Fliegenfänger und HACCP

Posted by admin 08.03.2018 0 Comment(s)

Für Unternehmen, die nach den HACCP-Standards arbeiten müssen, ist es besonders wichtig, für eine adäquate Fliegen- und Ungezieferbekämpfung zu sorgen. Die Insekten müssen möglichst unbeschädigt gefangen werden und es darf keine Gefahr bestehen, dass sie mit Nahrungsmitteln in Kontakt kommen. Darum sind Fliegenfänger, die mit Hochspannung arbeiten, für Räume, in denen Lebensmittel verarbeitet werden, ungeeignet. Beim Kontakt mit der Hochspannungsspirale können nämlich Teile der Tiere weggeschleudert werden und so auf Arbeitsflächen gelangen. Außerdem besteht die Gefahr, dass tote Fliegen aus dem Auffangbehälter durch Zugluft weggeblasen werden. In diesem Fall empfiehlt sich die Anschaffung eines Ansaugsystems, dass die Fliegen unbeschädigt in einem geschlossenen Behälter sammelt, oder eines Systems mit Klebeplatten, an denen die Fliegen haften bleiben. 

 
WAS IST HACCP?

Unternehmen, die Nahrungsmittel zubereiten, verarbeiten, verpacken, vertreiben und befördern, müssen nach einem festen Kontrollverfahren arbeiten.
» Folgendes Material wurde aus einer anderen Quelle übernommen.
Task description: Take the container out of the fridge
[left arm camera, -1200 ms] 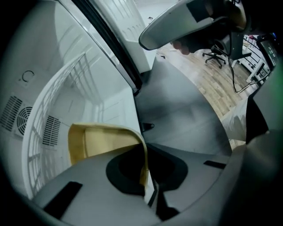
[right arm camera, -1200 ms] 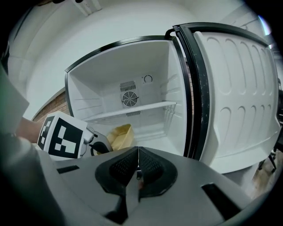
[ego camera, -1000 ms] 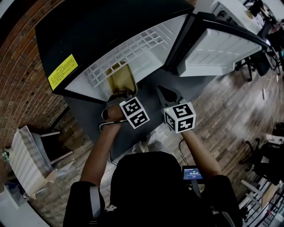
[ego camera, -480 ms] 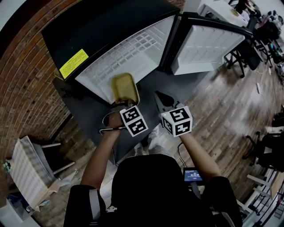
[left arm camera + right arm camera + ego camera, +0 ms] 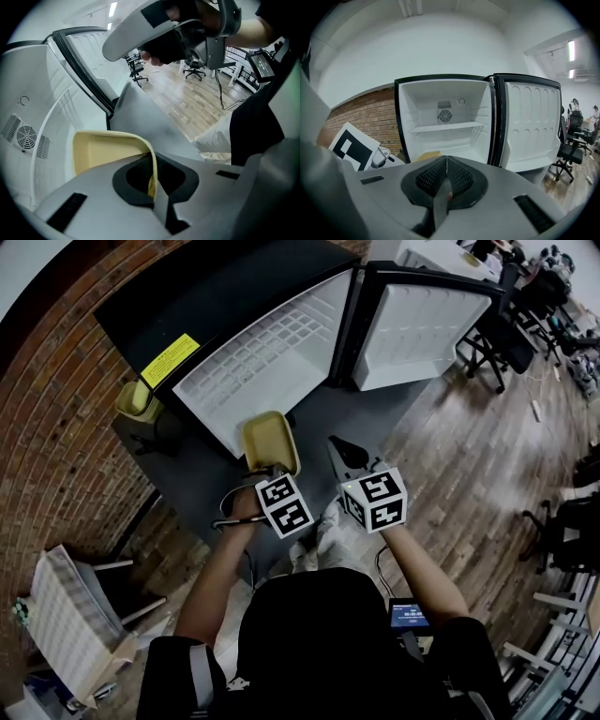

Dieses Verfahren ist im sogenannten HACCP-Standard (Hazard Analysis and Critical Control Points) niedergelegt, auf Deutsch: Gefahrenanalyse und kritische Kontrollpunkte.
HACCP ist keine spezifische Anleitung mit Vorschriften. Das System basiert auf sieben Grundsätzen und muss von jedem Unternehmen auf die eigene Situation abgestimmt werden. Die Unternehmen bestimmen selbst, wo und in welcher Phase der Produktion oder Distribution die Gesundheit der Verbraucher gefährdet werden könnte. Sie müssen dann festlegen, welche Maßnahmen getroffen werden, um gesundheitlichen Risiken vorzubeugen, welche Kontrollen ausgeführt werden und zu welchen Ergebnissen sie führen.


Kurz gesagt ist HACCP also ein präventives System, das von den Unternehmen selbst umgesetzt werden muss. Indem die Gesundheitsrisiken der Zubereitung- und Verarbeitungsprozesse ermittelt und kontrollierbar gemacht werden, wird die Lebensmittelsicherheit erhöht.